Please give back only the lines below from the one containing "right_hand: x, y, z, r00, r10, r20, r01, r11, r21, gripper" to the one containing "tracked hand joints", each repeated word for word, both ends included.

++++ Dataset excerpt

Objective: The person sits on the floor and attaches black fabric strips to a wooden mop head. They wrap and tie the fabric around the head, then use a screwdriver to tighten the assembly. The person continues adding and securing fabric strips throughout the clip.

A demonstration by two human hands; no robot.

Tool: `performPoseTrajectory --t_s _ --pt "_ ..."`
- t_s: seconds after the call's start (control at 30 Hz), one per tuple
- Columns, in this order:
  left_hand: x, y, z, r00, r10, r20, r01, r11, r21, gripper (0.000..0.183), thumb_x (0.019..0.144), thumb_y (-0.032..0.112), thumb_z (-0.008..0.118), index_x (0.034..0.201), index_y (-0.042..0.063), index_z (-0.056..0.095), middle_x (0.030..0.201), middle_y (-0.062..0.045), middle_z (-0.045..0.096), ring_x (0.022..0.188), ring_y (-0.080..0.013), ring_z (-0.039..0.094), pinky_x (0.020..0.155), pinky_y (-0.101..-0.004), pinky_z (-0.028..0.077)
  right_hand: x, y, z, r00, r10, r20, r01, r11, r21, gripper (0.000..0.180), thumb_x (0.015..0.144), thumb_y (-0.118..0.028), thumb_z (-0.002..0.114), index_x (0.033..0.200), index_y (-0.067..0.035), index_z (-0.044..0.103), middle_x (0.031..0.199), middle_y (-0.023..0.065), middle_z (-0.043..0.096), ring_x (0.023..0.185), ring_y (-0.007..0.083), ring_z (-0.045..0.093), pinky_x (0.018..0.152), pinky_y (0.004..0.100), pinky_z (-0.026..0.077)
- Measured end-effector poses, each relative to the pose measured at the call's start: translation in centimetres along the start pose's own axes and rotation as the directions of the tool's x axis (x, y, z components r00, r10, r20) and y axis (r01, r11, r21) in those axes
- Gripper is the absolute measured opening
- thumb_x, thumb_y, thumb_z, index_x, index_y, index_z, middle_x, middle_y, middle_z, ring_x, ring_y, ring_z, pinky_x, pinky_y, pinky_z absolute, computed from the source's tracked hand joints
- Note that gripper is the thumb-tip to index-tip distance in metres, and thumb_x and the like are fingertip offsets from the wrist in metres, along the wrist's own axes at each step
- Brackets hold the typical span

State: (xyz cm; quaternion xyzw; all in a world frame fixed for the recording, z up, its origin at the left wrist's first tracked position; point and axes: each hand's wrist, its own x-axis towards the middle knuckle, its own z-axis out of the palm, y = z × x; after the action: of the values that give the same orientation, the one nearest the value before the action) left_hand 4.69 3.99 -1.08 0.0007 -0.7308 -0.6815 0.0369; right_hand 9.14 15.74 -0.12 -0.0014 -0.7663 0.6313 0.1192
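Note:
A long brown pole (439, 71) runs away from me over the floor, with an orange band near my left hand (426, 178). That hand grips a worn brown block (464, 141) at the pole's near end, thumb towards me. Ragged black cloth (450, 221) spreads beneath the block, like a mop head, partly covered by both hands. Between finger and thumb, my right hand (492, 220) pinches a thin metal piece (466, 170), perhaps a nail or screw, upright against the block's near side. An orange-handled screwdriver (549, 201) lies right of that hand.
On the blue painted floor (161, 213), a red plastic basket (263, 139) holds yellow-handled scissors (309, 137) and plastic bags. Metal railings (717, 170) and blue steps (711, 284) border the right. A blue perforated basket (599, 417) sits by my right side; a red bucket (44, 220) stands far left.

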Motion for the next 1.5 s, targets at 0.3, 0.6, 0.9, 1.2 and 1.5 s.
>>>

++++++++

**Exercise result**.
  right_hand: x, y, z, r00, r10, r20, r01, r11, r21, gripper (0.000..0.180), thumb_x (0.015..0.144), thumb_y (-0.118..0.028), thumb_z (-0.002..0.114), index_x (0.033..0.200), index_y (-0.067..0.035), index_z (-0.044..0.103), middle_x (0.031..0.199), middle_y (-0.023..0.065), middle_z (-0.043..0.096), ring_x (0.023..0.185), ring_y (-0.007..0.083), ring_z (-0.045..0.093), pinky_x (0.018..0.152), pinky_y (0.004..0.100), pinky_z (-0.026..0.077)
- Measured end-effector poses, each relative to the pose measured at the call's start: translation in centimetres along the start pose's own axes and rotation as the directions of the tool's x axis (x, y, z components r00, r10, r20) and y axis (r01, r11, r21) in those axes
- Gripper is the absolute measured opening
- thumb_x, thumb_y, thumb_z, index_x, index_y, index_z, middle_x, middle_y, middle_z, ring_x, ring_y, ring_z, pinky_x, pinky_y, pinky_z absolute, computed from the source's tracked hand joints

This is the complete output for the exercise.